> [Activity]: After finding the line with "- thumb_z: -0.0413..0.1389" in the entries below, retype exactly each line from there through the line with "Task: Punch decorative", including that final line.

(Beginning of The input)

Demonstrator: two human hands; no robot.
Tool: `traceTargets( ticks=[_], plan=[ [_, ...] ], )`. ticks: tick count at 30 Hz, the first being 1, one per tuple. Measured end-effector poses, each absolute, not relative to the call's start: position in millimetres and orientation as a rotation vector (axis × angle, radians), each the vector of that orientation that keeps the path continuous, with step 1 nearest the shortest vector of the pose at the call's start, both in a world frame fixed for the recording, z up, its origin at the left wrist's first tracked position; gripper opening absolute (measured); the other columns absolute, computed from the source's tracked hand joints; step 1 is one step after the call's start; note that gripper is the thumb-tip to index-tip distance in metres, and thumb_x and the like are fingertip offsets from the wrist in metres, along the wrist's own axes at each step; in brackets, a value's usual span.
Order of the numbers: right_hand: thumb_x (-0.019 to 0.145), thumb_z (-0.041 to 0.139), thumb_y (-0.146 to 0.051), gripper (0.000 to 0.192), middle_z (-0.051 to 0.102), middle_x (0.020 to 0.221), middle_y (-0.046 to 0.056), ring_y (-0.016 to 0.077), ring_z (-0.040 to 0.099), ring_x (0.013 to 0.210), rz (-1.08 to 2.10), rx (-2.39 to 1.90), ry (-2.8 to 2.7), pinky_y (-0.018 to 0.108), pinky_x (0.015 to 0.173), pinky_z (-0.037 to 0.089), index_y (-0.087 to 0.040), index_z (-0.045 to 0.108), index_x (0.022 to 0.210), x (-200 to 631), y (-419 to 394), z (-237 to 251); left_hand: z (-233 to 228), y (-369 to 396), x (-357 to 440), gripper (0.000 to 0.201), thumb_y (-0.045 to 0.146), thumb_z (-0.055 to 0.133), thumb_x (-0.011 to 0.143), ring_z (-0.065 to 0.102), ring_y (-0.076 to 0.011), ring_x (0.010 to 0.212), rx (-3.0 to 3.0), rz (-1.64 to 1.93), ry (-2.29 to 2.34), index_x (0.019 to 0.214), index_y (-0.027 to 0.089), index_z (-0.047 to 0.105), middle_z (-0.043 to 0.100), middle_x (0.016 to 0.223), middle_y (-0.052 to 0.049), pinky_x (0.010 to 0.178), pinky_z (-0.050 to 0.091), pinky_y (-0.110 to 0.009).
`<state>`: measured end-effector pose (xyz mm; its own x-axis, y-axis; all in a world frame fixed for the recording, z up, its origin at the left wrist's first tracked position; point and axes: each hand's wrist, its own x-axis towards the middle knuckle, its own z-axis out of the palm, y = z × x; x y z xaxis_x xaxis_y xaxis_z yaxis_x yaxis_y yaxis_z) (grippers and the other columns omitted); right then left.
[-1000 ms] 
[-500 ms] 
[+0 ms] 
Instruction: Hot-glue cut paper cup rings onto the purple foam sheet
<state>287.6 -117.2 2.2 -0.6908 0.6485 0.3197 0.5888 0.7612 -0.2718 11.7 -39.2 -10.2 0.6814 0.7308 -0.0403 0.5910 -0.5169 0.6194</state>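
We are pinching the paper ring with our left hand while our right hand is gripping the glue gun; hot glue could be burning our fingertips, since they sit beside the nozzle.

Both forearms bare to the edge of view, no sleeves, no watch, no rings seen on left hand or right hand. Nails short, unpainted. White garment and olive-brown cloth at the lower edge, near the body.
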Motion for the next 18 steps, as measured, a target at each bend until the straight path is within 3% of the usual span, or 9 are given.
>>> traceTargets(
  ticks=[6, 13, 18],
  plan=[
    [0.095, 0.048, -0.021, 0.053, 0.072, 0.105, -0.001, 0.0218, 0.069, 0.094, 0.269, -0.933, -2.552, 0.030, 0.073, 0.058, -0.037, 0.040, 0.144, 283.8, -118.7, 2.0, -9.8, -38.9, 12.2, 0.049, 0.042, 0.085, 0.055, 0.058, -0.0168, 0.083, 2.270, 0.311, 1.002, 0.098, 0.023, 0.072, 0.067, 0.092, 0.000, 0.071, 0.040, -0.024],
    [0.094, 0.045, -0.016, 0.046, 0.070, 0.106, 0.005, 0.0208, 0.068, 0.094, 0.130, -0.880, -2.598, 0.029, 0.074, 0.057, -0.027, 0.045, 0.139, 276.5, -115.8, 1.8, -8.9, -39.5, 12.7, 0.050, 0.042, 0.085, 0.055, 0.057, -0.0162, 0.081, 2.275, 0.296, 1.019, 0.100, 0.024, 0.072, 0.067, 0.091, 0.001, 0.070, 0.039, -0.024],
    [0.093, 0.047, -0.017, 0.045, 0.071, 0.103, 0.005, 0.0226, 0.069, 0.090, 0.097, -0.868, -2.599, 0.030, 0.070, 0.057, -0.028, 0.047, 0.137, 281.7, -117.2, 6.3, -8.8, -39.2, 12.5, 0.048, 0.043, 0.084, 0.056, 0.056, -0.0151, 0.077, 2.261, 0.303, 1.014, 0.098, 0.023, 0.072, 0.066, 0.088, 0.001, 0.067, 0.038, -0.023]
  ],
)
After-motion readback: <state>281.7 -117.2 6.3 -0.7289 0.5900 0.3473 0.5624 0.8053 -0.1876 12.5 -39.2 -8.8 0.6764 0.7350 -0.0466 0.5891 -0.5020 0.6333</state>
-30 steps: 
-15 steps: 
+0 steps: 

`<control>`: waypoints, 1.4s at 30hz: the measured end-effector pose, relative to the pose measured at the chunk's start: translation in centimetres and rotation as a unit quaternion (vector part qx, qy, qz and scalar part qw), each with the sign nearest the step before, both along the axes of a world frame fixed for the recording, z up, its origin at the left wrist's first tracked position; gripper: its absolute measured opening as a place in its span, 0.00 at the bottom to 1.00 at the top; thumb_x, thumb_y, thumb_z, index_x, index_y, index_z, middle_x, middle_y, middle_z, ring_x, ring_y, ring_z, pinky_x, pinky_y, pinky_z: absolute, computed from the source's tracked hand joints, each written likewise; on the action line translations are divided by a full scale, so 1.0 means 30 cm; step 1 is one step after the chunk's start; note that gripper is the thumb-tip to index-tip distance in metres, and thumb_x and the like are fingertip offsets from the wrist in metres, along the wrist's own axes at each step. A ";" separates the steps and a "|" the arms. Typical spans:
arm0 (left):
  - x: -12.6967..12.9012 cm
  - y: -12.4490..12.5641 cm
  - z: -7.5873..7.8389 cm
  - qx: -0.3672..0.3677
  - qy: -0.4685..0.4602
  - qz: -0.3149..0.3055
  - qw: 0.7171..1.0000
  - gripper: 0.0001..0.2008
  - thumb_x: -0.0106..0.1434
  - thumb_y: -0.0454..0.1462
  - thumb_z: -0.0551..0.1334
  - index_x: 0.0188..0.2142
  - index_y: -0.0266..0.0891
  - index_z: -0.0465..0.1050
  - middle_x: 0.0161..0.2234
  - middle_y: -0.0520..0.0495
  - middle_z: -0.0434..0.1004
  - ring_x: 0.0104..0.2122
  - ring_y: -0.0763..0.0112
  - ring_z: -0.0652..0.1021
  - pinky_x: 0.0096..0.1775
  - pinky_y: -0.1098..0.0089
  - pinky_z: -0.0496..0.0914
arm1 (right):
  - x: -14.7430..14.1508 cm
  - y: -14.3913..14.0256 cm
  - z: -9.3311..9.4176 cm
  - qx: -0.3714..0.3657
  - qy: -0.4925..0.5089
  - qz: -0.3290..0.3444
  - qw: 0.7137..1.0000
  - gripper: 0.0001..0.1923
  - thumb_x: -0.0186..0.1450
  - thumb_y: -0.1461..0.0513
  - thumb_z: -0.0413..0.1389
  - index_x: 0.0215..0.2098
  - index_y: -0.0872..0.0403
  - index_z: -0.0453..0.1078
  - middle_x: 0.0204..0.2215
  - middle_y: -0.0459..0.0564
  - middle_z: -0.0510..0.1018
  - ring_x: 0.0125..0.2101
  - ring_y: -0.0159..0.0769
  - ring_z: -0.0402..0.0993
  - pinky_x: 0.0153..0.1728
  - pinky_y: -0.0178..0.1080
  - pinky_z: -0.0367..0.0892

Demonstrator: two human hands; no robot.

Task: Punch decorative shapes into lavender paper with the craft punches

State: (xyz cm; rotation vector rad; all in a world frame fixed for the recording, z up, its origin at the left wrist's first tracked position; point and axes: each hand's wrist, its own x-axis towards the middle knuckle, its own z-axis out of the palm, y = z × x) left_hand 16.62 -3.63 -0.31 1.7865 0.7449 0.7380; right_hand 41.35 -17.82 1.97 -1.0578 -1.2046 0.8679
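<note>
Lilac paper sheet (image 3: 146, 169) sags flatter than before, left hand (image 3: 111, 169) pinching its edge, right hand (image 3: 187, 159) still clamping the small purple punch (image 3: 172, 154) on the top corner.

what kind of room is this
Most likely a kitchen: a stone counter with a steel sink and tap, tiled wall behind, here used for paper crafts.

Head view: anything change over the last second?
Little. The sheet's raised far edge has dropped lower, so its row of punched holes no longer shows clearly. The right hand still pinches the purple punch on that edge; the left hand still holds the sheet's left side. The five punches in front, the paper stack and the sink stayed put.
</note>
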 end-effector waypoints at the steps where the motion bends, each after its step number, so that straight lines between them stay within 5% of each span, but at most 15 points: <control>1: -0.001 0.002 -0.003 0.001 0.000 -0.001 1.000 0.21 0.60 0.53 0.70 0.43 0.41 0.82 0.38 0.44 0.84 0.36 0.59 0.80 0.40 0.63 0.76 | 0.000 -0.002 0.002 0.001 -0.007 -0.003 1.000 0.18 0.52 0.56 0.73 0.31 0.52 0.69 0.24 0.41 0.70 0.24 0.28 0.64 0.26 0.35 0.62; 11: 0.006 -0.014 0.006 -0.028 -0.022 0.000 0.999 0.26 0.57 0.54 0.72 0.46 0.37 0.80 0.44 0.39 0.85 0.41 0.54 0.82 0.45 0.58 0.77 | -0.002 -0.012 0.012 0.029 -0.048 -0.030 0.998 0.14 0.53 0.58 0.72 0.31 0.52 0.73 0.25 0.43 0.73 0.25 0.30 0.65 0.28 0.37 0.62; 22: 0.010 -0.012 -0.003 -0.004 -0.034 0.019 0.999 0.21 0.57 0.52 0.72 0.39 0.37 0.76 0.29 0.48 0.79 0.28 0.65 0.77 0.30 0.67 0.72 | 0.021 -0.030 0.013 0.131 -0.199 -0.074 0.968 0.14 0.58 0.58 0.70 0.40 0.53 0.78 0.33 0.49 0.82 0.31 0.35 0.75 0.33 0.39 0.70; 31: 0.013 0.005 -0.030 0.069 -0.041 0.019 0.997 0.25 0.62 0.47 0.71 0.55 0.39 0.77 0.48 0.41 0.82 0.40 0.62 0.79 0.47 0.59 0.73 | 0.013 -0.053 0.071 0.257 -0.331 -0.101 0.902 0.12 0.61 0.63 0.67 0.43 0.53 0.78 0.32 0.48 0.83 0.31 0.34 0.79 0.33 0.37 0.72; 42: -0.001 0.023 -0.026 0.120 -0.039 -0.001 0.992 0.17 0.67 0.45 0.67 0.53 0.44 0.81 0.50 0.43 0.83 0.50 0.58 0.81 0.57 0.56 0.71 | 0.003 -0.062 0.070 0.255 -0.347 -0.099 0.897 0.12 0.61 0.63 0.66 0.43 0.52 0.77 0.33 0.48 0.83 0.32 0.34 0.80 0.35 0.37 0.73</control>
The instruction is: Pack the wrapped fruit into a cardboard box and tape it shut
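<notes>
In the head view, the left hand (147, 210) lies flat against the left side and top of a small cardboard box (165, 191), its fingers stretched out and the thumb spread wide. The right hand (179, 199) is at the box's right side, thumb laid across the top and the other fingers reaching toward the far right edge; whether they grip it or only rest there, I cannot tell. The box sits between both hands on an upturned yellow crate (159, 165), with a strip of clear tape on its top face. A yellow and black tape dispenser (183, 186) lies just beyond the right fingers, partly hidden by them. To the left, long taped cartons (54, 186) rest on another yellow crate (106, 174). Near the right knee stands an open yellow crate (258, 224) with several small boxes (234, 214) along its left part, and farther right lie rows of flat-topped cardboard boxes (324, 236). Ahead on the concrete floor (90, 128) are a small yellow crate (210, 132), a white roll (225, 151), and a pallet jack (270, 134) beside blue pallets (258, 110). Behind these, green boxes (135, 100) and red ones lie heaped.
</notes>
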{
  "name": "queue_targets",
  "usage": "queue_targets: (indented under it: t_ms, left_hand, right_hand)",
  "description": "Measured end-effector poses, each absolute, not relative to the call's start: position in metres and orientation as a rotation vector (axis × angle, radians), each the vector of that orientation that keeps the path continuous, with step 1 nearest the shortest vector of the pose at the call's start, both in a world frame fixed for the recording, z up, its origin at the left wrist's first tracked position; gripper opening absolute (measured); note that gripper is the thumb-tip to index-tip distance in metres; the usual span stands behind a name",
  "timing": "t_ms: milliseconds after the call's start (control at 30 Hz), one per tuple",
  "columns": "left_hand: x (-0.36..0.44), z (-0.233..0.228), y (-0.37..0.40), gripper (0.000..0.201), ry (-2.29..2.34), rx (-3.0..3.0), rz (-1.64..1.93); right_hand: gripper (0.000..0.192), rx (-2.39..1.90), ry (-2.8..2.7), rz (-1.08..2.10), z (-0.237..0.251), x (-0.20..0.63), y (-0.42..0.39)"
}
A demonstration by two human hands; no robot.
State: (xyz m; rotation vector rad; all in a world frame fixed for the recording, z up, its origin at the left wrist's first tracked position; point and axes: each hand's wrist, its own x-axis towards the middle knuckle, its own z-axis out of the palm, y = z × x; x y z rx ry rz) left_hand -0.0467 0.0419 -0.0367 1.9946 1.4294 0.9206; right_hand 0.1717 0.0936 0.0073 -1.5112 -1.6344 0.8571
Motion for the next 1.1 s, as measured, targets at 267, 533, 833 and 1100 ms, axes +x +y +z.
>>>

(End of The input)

> [Completed exercise]:
  - thumb_z: -0.0413..0.1389
  - index_x: 0.0215..0.2098
  - index_y: -0.0872..0.0403
  - index_z: -0.0453..0.1078
  - middle_x: 0.0204..0.2215
  - middle_y: -0.0459..0.0564
  - middle_z: -0.0510..0.1018
  - ring_x: 0.0125..0.2101
  - ring_y: -0.0159..0.0769
  - ring_z: -0.0402..0.0993
  - pinky_x: 0.0153..0.1728
  - pinky_y: -0.0178..0.1080
  - pinky_z: -0.0367..0.0892

Demonstrator: two human hands; no robot.

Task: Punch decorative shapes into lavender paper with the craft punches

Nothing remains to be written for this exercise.